You have now designed the entire optimal algorithm. Let’s put your pieces together into a coherent plan.

Data Structures:

A left pointer, starting at 0.
A max_length variable, starting at 0.
Your hash map, char_to_index_map, to store characters and their most recently seen indices.

The Algorithm (The Sliding Window): You will have one main loop that moves a right pointer from 0 to the end of the string.

Inside the loop, for each character at s[right]:

The Check: You look at the character.
- Prompt 1: How do you check your char_to_index_map to see if you have encountered a duplicate within your current window? (A character seen before, but at an index that is outside your current left boundary, is not a problem).
The Action (If a duplicate is found):
- Prompt 2: You’ve found a duplicate character inside your current window. You know you need to “jump” the left pointer. To what new position should you move it?
The Updates (Every time):
- Prompt 3: After handling any potential jumps, you need to update two things in every single iteration: a. You must update your char_to_index_map with the current character’s latest position. Why is it important to do this after the duplicate check? b. You must update your max_length. The length of the current valid window is right - left + 1. How do you use this to update the overall max_length?

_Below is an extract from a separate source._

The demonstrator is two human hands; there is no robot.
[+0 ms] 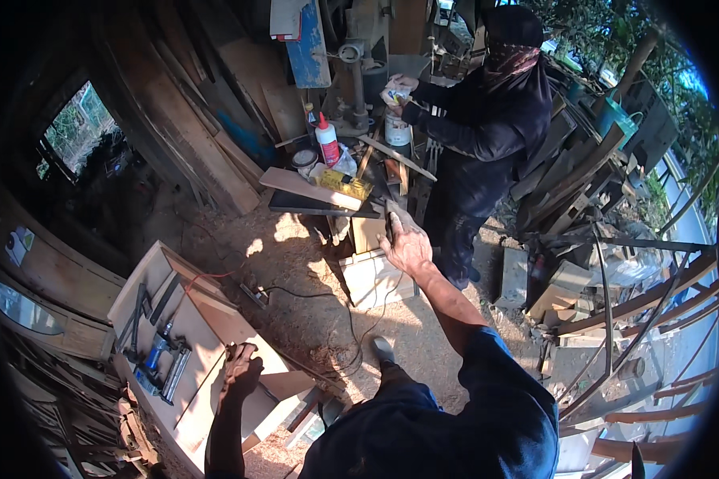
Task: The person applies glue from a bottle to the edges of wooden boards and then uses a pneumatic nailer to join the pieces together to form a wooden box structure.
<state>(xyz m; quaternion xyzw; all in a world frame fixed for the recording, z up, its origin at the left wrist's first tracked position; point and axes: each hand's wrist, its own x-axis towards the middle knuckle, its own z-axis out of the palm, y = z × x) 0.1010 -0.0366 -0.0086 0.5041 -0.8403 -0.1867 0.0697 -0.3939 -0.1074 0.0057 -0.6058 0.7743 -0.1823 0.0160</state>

SDBVJDS

s = "abcabcbb"
 
left = 0
max_length = 0
char_to_index_map = {}
 
for right in range(len(s)):
	if s[right] in char_to_index_map:
		if char_to_index_map[s[right]] >= left: # the latest index of the duplicate is in the current window 
			 left = char_to_index_map[s[right]] + 1 # jump the left pointer
			 char_to_index_map[s[right]] = right # update the index of the duplicate with the latest index
			 current_length = right - left +1 # calculate the length of the window
			 max_length = max(current_length, max_length)
	else:
		char_to_index_map[s[right]] = right # add the character and its index
		current_length = right - left + 1 
		max_length = max(current_length, max_length)

print(max_length)

Ideal version: The only thing that sometimes happens is the left pointer jump.

# Initialization is perfect
left = 0
max_length = 0
char_to_index_map = {}

# Loop is perfect
for right in range(len(s)):
    
    # Let's get the current character
    char = s[right]
    
    # The only conditional part of the logic: the jump.
    # Check if this character is a duplicate that is INSIDE our window.
    if char in char_to_index_map and char_to_index_map[char] >= left:
        # If it is, jump the left pointer.
        left = char_to_index_map[char] + 1
        
    # These next three steps happen EVERY time, unconditionally.
    
    # 1. Update the map with the latest position of the character.
    # This must be done AFTER the check above.
    char_to_index_map[char] = right
    
    # 2. Calculate the length of the current valid window.
    current_length = right - left + 1
    
    # 3. Update the overall max_length.
    max_length = max(max_length, current_length)

# return max_length